(Problem to solve)
All pictures are to be omitted while the lines starting at the line with "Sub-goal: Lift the" and ending at the line with "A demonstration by" in the material below are retyped exactly, both ends included.

(Supplied material)
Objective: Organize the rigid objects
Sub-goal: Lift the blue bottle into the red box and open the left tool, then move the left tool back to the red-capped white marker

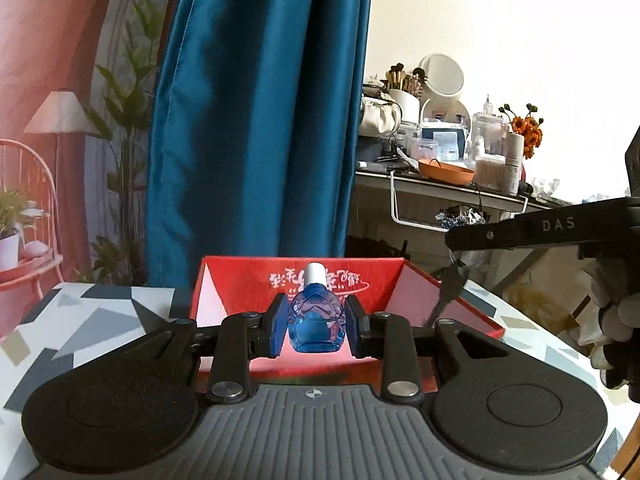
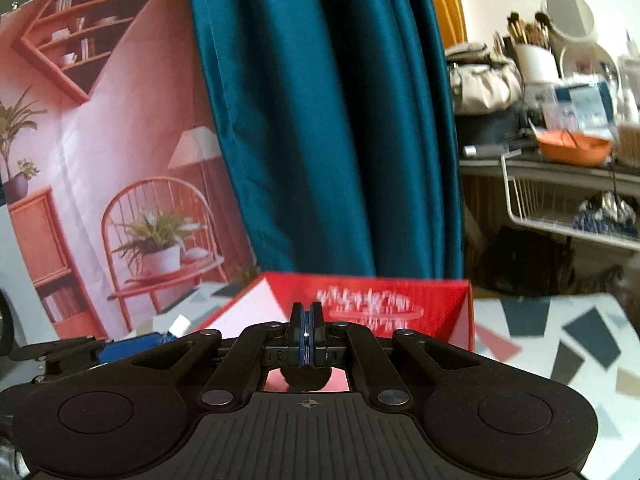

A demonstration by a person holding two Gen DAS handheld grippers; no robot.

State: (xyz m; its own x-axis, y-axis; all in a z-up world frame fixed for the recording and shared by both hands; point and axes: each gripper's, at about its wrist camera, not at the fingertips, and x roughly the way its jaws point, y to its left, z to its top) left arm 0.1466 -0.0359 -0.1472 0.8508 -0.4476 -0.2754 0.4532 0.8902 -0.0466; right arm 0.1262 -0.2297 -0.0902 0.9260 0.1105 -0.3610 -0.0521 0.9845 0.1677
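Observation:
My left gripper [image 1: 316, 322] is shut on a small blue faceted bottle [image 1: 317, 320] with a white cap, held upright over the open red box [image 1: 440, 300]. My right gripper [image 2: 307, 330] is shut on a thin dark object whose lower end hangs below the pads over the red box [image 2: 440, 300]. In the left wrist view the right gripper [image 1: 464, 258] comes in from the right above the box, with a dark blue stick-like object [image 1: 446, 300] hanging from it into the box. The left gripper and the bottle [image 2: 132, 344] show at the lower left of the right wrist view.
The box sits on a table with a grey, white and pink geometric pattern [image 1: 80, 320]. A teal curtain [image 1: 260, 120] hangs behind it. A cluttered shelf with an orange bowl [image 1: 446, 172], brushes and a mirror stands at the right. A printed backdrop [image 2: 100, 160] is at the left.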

(Result for this task)
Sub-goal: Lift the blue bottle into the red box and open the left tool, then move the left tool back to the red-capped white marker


A demonstration by a person holding two Gen DAS handheld grippers; no robot.

Nothing else belongs in this answer.